> **Exercise**: Pictures excluded, reproduce exactly the lines below from the one with "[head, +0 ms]" through the one with "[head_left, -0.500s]", both included.

[Records contained in a dataset]
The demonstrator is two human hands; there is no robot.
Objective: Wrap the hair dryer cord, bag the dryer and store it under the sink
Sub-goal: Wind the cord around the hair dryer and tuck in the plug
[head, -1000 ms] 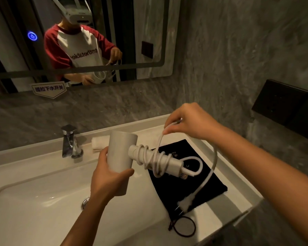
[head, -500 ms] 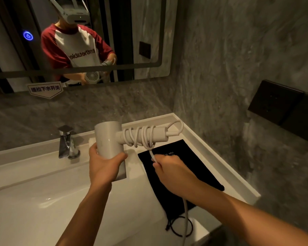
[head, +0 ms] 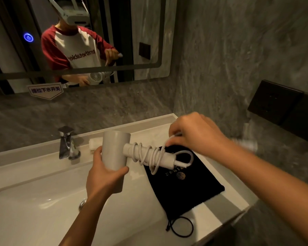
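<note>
Since half a second ago, the right hand has gone from below the handle up to 1 o'clock of it, adding one more turn. At left, the left hand fingers are closed around the dryer barrel, above the sink. The right fingers pinch the cord. Several turns are done; bagging and storing remain. At 5 o'clock the bag lies flat. The plug is blurred.

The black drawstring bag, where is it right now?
In the head view, the flat black fabric drawstring bag lies on the white counter right of the basin, directly beneath the white hair dryer handle, its cord loop toward the front edge.
</note>
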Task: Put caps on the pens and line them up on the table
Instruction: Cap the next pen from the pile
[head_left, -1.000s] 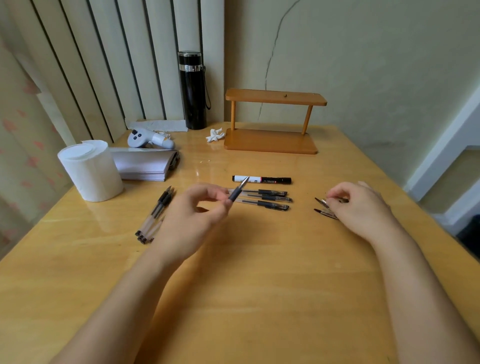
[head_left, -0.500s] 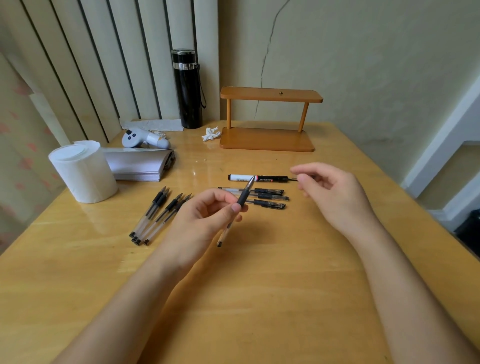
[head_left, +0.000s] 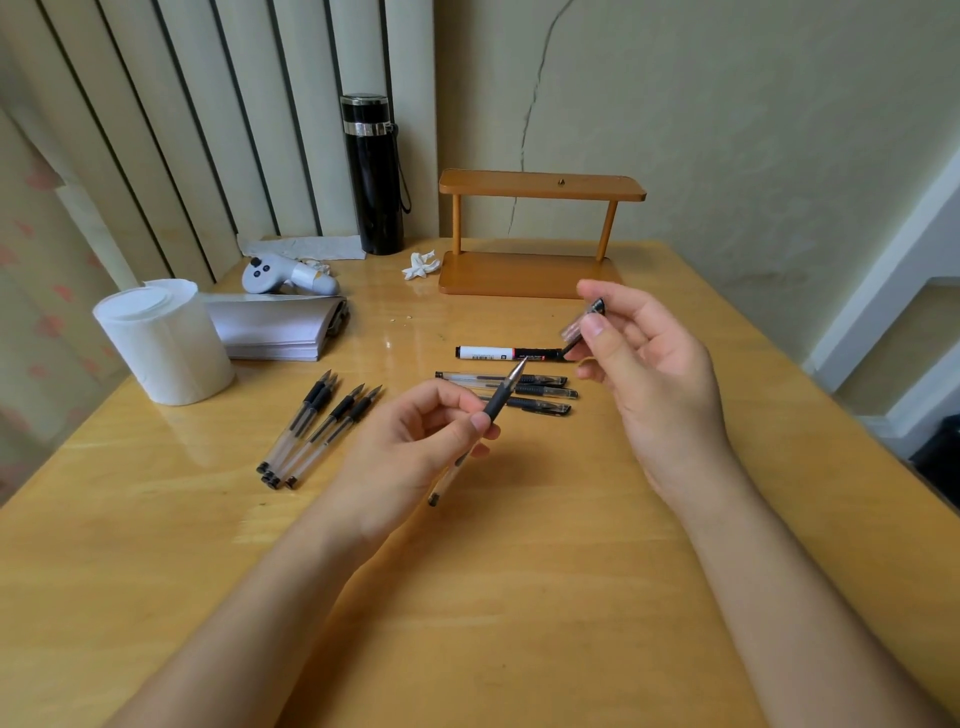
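Fingers (head_left: 479, 420) pinch — left hand (head_left: 410, 447) a pen (head_left: 500, 401), tip raised; right hand (head_left: 654, 374) a cap (head_left: 575, 326).

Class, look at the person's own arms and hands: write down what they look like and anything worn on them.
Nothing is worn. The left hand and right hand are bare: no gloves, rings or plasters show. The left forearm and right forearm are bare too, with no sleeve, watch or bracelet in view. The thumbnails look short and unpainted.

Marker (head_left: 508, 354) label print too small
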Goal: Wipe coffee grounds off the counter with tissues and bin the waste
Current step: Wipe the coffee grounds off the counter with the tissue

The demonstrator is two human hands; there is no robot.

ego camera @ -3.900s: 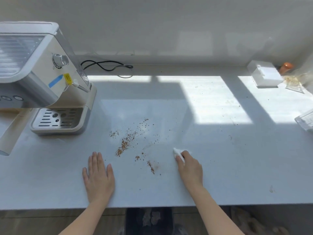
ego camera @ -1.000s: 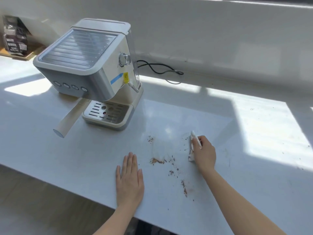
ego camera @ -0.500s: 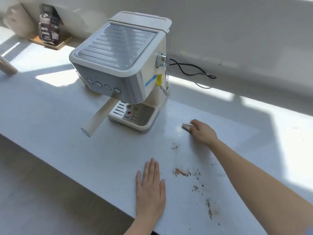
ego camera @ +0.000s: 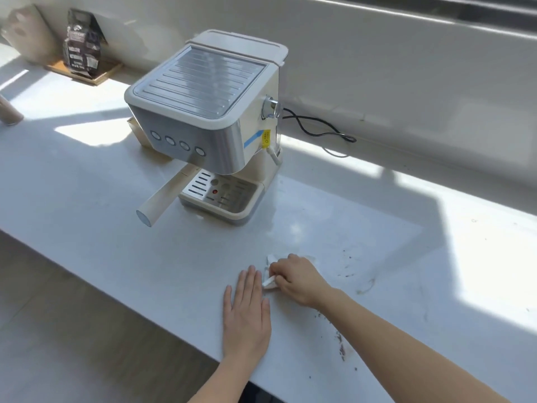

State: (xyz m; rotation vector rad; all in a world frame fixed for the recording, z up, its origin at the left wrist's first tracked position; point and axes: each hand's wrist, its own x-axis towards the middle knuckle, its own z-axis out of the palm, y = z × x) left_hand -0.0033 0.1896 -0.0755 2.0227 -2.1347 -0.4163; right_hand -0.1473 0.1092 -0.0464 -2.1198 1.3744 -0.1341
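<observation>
right hand [ego camera: 296, 279] now back beside left hand [ego camera: 247, 318], fingers [ego camera: 276, 269] in a pinch on tissue [ego camera: 268, 282]; left fingers [ego camera: 250, 283] flat near counter edge [ego camera: 174, 325]

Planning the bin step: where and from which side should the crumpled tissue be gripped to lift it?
Probably from above, gathering its loose edges inward into a bunch. The tissue lies crumpled on the counter under the right hand, folds sticking out toward the left hand. What it wiped up likely sits underneath, so a side pinch could spill it.

Left hand [ego camera: 247, 318] on counter [ego camera: 87, 199], tissue [ego camera: 268, 282] under right hand [ego camera: 296, 279] at its 1 o'clock, coffee machine [ego camera: 209, 117] at 12, grounds [ego camera: 341, 346] at 4.
</observation>
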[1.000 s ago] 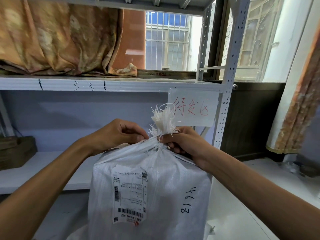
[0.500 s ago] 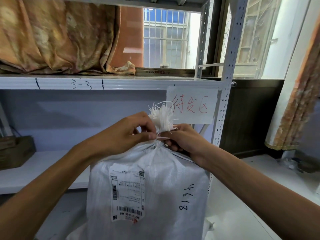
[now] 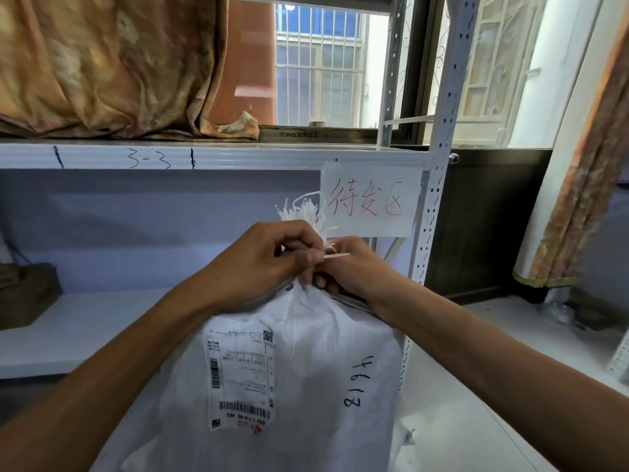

> **Answer to the exercise**:
[head, +0 ms] 
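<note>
Since half a second ago, the right hand has gone from below the handle up to 1 o'clock of it, adding one more turn. At left, the left hand fingers are closed around the dryer barrel, above the sink. The right fingers pinch the cord. Several turns are done; bagging and storing remain. At 5 o'clock the bag lies flat. The plug is blurred.

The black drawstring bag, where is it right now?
In the head view, the flat black fabric drawstring bag lies on the white counter right of the basin, directly beneath the white hair dryer handle, its cord loop toward the front edge.
</note>
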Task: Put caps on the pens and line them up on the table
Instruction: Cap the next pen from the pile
[head_left, -1.000s] 
[head_left, -0.500s] 

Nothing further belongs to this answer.